Abtisam Mohamed broke with Labour five times over the welfare bill, making her one of the more consistent rebel voices on disability benefits among her intake. On 1 July and again on 9 July 2025, she voted against the Universal Credit and Personal Independence Payment Bill at Second Reading, Third Reading, and on two key clauses — opposing cuts to the health top-up for new claimants and backing amendments to extend protections to people with fluctuating conditions such as Parkinson's and MS. These votes place her 59 percentage points above her party's average on opposing disability benefit cuts, the sharpest deviation in her profile.
Beyond the welfare rebellion, Mohamed is a 98% party-line voter and participates in 66% of divisions — below the Commons average. Her 98 parliamentary contributions span defence, the economy, social care, and cost of living; she also secured coverage by holding Yorkshire Water to account over leaks and flooding in Sheffield, and successfully lobbied — alongside local campaigners — for the government to reverse a plan to overturn a Sheffield council referendum result. Her stance data shows consistent support for progressive taxation and housing development, but low alignment with Lords scrutiny and parliamentary scrutiny positions, suggesting she broadly backs government procedure.

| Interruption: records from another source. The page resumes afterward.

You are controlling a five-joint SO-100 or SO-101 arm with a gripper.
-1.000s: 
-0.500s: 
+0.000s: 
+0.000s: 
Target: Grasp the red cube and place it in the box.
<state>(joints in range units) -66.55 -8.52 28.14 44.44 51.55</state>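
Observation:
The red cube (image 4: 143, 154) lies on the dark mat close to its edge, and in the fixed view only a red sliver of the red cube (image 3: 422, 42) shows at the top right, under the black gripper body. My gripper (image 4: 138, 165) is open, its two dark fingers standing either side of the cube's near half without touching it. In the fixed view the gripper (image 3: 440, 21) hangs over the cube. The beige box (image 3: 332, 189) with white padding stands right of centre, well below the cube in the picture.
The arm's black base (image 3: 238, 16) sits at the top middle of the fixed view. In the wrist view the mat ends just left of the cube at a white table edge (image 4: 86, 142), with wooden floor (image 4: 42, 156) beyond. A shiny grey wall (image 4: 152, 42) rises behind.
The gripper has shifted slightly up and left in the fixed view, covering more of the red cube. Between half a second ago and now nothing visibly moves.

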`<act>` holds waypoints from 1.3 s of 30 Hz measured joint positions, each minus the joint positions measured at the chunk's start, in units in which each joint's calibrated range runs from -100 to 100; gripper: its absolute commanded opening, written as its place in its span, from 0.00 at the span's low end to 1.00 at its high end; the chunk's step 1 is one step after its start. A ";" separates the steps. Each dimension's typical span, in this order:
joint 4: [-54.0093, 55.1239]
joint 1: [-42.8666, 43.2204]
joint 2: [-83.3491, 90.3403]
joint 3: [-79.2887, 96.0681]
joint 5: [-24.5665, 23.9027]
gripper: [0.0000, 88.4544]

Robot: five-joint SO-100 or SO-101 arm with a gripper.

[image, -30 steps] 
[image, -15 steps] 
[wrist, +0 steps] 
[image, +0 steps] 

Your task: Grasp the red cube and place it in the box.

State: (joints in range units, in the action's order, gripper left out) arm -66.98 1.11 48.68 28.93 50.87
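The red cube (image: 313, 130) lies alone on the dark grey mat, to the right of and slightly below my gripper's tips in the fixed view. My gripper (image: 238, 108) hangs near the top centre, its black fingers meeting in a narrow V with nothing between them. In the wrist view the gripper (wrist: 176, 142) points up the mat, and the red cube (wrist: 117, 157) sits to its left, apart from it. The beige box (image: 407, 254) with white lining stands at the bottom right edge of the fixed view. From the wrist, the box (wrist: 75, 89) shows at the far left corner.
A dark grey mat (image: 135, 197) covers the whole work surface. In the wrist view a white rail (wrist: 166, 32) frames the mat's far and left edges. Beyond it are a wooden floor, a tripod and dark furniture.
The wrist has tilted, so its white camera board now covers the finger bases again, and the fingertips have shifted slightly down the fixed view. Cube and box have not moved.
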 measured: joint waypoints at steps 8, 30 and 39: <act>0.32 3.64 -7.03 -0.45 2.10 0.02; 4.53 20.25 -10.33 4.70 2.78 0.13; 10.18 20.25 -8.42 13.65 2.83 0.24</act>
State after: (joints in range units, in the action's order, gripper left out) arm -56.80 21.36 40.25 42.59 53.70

Her seat on the Foreign Affairs Committee, combined with her background as the UK's first Yemeni-heritage MP, frames her early pledges on Gaza and ceasefire advocacy — though no recent committee output is included in the available data. Local news over the past 90 days is dominated by culture and sport coverage with near-zero sentiment scores, suggesting limited negative or positive press in that period. Voting data is comprehensive; speech-level detail is partial.